Jean-Louis Debré critique Nicolas Sarkozy et l'appelle à cesser ses attaques contre les juges

Le président du Conseil constitutionnel s'est emporté contre les propos de l'ex-président tenus à l'égard de son institution, lors d'une interview accordée à l'émission Mediapolis sur Europe1.

Jean-Louis Debré sort de son silence. Depuis l'interview de Nicolas Sarkozy diffusée sur TF1 et Europe1 ce mercredi, nombreux ont été ceux qui ont réagi aux propos de l'ex-président. Après Alain Juppé, c'est au tour du président du Conseil constitutionnel de le critiquer. D'après lui, Nicolas Sarkozy est allé trop loin en attaquant les magistrats. "Quand des responsables politiques commencent, à droite ou à gauche, à s'en prendre aux juges, c'est un des fondements du vivre ensemble, de la République qui est atteint", a lancé Jean-Louis Debré lors de l'émission enregistrée sur Europe1, qui sera entièrement diffusée ce samedi.
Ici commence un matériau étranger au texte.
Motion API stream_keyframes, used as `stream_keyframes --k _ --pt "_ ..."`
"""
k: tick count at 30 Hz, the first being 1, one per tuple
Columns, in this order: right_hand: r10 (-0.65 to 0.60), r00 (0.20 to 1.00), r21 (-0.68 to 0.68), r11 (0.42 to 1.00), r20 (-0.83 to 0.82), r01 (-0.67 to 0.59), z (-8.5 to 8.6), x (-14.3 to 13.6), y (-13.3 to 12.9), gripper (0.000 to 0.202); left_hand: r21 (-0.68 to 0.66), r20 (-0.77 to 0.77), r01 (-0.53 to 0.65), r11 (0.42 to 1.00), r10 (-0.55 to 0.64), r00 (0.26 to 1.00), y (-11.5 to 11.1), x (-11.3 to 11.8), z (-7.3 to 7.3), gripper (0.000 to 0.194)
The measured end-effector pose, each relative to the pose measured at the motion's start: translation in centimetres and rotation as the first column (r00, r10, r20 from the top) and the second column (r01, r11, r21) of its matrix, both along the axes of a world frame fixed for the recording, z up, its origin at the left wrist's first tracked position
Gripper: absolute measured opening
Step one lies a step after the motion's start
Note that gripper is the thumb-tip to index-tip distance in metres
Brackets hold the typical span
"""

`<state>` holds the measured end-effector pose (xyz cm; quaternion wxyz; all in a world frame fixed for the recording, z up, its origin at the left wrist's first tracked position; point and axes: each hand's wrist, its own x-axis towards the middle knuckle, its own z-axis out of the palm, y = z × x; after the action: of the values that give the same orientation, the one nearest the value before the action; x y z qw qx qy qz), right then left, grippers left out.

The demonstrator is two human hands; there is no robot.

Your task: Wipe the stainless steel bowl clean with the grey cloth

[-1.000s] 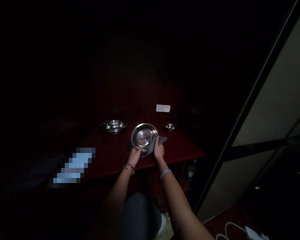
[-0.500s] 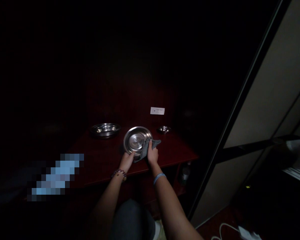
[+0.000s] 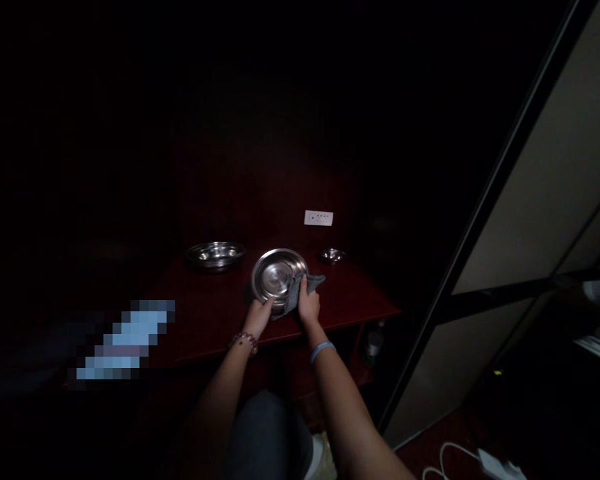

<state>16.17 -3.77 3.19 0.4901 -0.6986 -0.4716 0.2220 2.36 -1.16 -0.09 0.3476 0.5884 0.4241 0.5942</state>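
Note:
A round steel plate [image 3: 276, 275] is tilted toward me above the front part of a dark red table [image 3: 205, 320]. My left hand [image 3: 259, 316] grips its lower left rim, thumb on the inner side. On the plate's right side, my right hand [image 3: 309, 305] pinches a grey cloth [image 3: 293, 297] over the rim, with the thumb on top. The cloth covers the lower right part of the plate, and one corner sticks out to the right. The fingers behind the plate are hidden.
Further back stand a wide steel dish [image 3: 216, 256] on the left and a small steel bowl [image 3: 333, 255] on the right. A white socket panel [image 3: 319, 218] is on the back wall. Below the table is a bottle [image 3: 373, 347]; a white cable [image 3: 447, 453] lies on the floor at right.
The whole view has shifted slightly, so things appear a little further right and higher. Both hands keep their hold on the plate and cloth, almost unchanged.

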Motion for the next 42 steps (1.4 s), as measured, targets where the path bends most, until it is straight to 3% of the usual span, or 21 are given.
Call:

Lors de l'interview menée par Jean-Pierre Elkabbach et Gilles Bouleau, l'ex-chef d'Etat était revenu sur l'affaire Bygmalion en assurant qu'il n’y avait "jamais eu le moindre système de double facturation" et que personne ne pouvait "imaginer que les enquêteurs du Conseil constitutionnel ou de la commission des comptes de campagne soient passés au travers."

Jean-Louis Debré est revenu sur cette partie de l'entretien et en a profité pour corriger Nicolas Sarkozy sur ces fameux enquêteurs. "L'ancien président de la République a indiqué dans son intervention 'les enquêteurs du Conseil constitutionnel'... Nous n'avons pas d'enquêteurs, nous n'avons pas de pouvoir de police judiciaire, nous ne pouvons pas faire de perquisitions, des saisies !"

Avant d'ajouter : "lorsqu'il y a un an nous avons instruit l'affaire, c'est moi qui signais les lettres pour demander des précisions à telle ou telle personne. Bref, ne présentons pas le Conseil comme il n'est pas. Nous ne sommes pas la police judiciaire, première précision". Pour le président du Conseil constitutionnel, Nicolas Sarkozy n'a pas dit toute la vérité sur cette affaire. L'institution n'aurait pas "enquêté" sur ses comptes de campagne, mais aurait simplement eu à valider ou à invalider une décision de la Commission nationale de Contrôle des comptes de Campagne. "Nous n'avons examiné que les griefs de monsieur Sarkozy, nous n'avons pas examiné tout le compte. Et nous avons simplement dit que les griefs qu'il évoquait pour contester la décision de la CNCC étaient inopérants", a-t-il fait remarquer.

Jean-Louis Debré s'est, par ailleurs, dit "profondément blessé" sur le plan personnel. Il s'est senti "insulté" par les critiques de l'époque sur l'impartialité de l'institution qu'il dirige. "A l'époque, ce qui m'avait profondément blessé, c'est les attaques me concernant, en disant 'naturellement le Conseil a rendu cette décision parce que Debré n'a pas une affection très grande pour Sarkozy'. Mais ce n'est pas le problème ! D'abord le Conseil c'est une délibération collective, nous sommes neuf, nous votons, les gens qui sont autour de la table, c'est pas des gens qu'on influence. (…) Alors ce n'était pas la peine de m'injurier comme je l'ai été", a-t-il poursuivi.

A l'été 2013, Jean-Louis Debré avait été directement critiqué par des proches de Nicolas Sarkozy, qui voyaient dans l'invalidation des comptes de campagne une décision davantage politique que juridique. Henri Guaino avait mis en avant "le mauvais coup à la démocratie" donné par le Conseil Constitutionnel. Nadine Morano avait quant à elle attaqué Jean-Louis Debré en affirmant qu'il y avait une volonter de "tuer l'UMP".